What is a Neural Network?
Vocab:
- RELU - Rectified Linear Unit. Basically a linear trend that doesn’t go below 0.
The lecturer introduces a great example of how a neural network can be used for prediction: housing prices. There are many aspects that influence the price of a home, such as:
- Zip Code
- Number of bedrooms
- Year it was built
- Size
- Neighborhood
- Walkability
- School Quality
These different elements can each be seen as a node in a neural network.
All of these different factors can help predict the price of a house, and they also predict eachother in different layers. The furthest left layer is the input (x), the first right is the output (y).
Every node on the input side is connected to every one of these circles in the middle. And the remarkable thing about neural networks is that, given enough data about x and y, given enough training examples with both x and y, neural networks are remarkably good at figuring out functions that accurately map from x to y.

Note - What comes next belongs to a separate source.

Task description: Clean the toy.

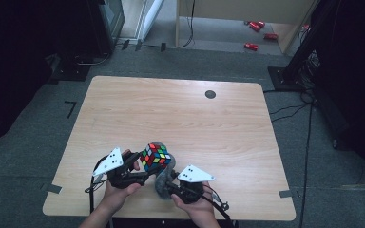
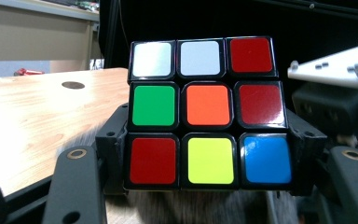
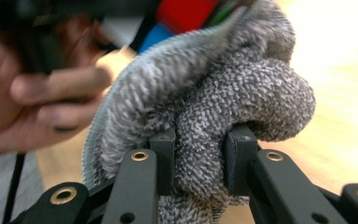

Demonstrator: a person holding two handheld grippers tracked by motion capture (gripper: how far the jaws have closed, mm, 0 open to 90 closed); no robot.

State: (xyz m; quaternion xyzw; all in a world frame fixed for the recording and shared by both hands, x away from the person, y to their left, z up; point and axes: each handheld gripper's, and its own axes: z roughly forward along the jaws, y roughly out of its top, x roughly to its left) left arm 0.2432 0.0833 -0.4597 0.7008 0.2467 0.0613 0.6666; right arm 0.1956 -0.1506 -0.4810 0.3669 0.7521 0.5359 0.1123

We don’t even necessarily know anything about the middle layers. That’s private to the neural net.
Supervised Learning with Neural Networks
In this video, the lecturer covered a few more basics about, basically, what is machine learning.
- Supervised Learning: training a neural network on known data. We know the value of x and y, we give a neural net x and try to get it to return y.
- Structured Data
- Unstructured Data
- Standard Neural Network - Traditional predictive neural network, good for e.g., real estate and online advertising.

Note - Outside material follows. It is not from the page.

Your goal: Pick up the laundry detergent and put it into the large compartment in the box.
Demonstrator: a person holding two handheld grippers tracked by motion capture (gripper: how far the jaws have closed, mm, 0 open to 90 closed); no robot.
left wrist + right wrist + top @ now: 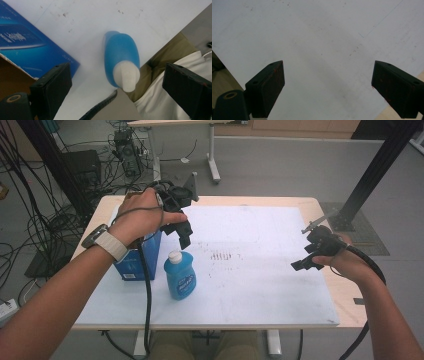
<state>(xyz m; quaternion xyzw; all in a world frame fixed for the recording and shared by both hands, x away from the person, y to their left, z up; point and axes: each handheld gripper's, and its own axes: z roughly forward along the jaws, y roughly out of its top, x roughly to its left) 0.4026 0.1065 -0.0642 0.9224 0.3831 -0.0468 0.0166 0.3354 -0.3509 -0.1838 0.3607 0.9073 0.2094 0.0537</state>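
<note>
A blue bottle [180,277] with a white cap stands upright on the white sheet [260,270], just right of a blue cardboard box [135,260]. My left gripper [184,236] hangs above the bottle and points down at it, jaws open. In the left gripper view the bottle [121,57] sits below and between the wide-open jaws of the left gripper [117,87], apart from both pads; the box [30,47] lies at the left. My right gripper [303,262] rests low at the sheet's right side. In its own view the right gripper [328,87] stands open over bare sheet.
The wooden table [330,210] carries the white sheet; its front edge is near the bottle. Cables trail from both grippers. A dark smudge [222,255] marks the sheet's middle. Black frame posts [380,165] and floor cables [30,220] flank the table.
</note>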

- RNN - recurrent neural network. Good with one-dimensional sequential data, like, for example natural language.
- CNN - convolutional neural network. Good for image data.
Why is Deep Learning taking off?
This can be answered pretty simply: we have a wealth of labeled data now, thanks to social media and the digitization of literally everything.
Also, GPUs and cloud computing. That’s made a huge difference.
Less obvious to me previously was the algorithmic functions that we use for training models. We’ve recently switched from sigmoid functions to RELU functions for the activation function of neural networks. I’m not sure what this implies exactly, but it means we can train models much faster, due to the algorithm called “gradient descent” being able to work much faster.
Vocab:
- lowercase
m
will refer to our training data set in future videos.